Refinishing old furniture. That’s what he did best. He refinished old furniture, took old broken down wicker chairs and brought them to life with a touch of whatever tools people who refinish furniture use. That’s another thing you saw when you walked up that dusty driveway towards his old workshop. Wicker chairs. Always something wicker. And there was always at least one chair out there, in the tepid climate of the Catskills, that was nearly finished, or should I say refinished, and it was beautiful. It was magnificent. All shiny, on account of the mass amounts of oils he put on. And you couldn’t tear your eyes off of it. Not because of its splendor; no, he wasn’t that good. It was because there was always at least three newly arrived chairs, or couches, and these junky broken piles of wood would diminish the one shining piece of furniture in the bunch, would make it seem like nothing special. One might think it would make the good piece seem even better, but that was not the case. And that was a pity.
It was like a scene from an old movie, a spaghetti western perhaps. Imagine it for a second...seriously imagine. As the reader this is what you do, place yourselves in the setting. Do this as a favor to me. Close you eyes, or one eye, so you can still read, and picture this: You are walking up dusty gravel drive way. To your right there is a motley of different colored barns, one of which at the time is occupied by a band, a group of teenagers who have nothing better to do than make original music with each other. You pass by the barn and, trying to shield yourself from the loud, grungy rock music that comes from the door perhaps, look to your left. There lies a grass field, with an old, rusty, 1900’s gas tank at the edge. There is a family of deer grazing in the distance, and you can see beyond them, even, towards the Catskills.
The Catskills, for your information, is a region of New York state, inhabited by people who wish they lived upstate, and tell people they live upstate, but they don’t. They are just in the middle. If they say they live upstate, the people from Buffalo laugh at them. But if they say they live more downstate, the city people, denizens of darkness and smog and cell phones and road rage, they stare at the Catskill people with a murderous look in their eyes. So Catskill people say they live upstate, lose their dignity and keep their lives.
Back to the story. You examine the gas tank further. It’s quite large, quite old, quite rusty. And it is very appealing to the eye, though there never has been any scientific explanation as to why this old relic draws so much attention. Probably because it is an old relic. Antique stores, however boring and dull and depressing they may be, always draw crowds. Strange people are in those crowds, but there are crowds nonetheless.

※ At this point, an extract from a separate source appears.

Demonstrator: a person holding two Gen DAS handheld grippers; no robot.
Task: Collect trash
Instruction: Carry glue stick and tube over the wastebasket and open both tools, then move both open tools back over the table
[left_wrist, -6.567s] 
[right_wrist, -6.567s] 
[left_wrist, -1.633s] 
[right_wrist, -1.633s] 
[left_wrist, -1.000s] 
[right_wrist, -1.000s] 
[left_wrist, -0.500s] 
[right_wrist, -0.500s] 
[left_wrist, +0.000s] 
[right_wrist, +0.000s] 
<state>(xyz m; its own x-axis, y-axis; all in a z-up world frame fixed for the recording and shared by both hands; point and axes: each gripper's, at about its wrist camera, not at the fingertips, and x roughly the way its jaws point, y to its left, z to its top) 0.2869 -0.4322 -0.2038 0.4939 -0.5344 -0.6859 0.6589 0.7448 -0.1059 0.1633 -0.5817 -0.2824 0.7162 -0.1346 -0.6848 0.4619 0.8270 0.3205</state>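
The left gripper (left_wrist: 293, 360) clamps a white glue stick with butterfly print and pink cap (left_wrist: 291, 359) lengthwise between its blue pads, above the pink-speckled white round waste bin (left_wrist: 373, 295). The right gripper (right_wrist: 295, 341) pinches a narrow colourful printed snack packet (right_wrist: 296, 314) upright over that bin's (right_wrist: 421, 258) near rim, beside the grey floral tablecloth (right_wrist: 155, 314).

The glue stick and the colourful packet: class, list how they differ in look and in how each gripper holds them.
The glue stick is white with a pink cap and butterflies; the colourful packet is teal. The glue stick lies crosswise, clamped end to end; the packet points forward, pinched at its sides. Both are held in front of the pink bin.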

This teenage noise phenomenon is starting to irritate you, so you seek shelter. You run towards the nearest building, an old faded brick building with a rusty roof. You are nearly there, too, before something stops you. Out of the corner of your eye, you swear you can see something shining, but the only thing that was there was a literally heel deep pile pf cigarettes and a bunch of wicker chairs. Then you see it. This chair…It’s beautiful. It’s magnificent. Whatever was glowing must have been connected to this thing. Maybe it was an aura. You don’t care, you just stare on.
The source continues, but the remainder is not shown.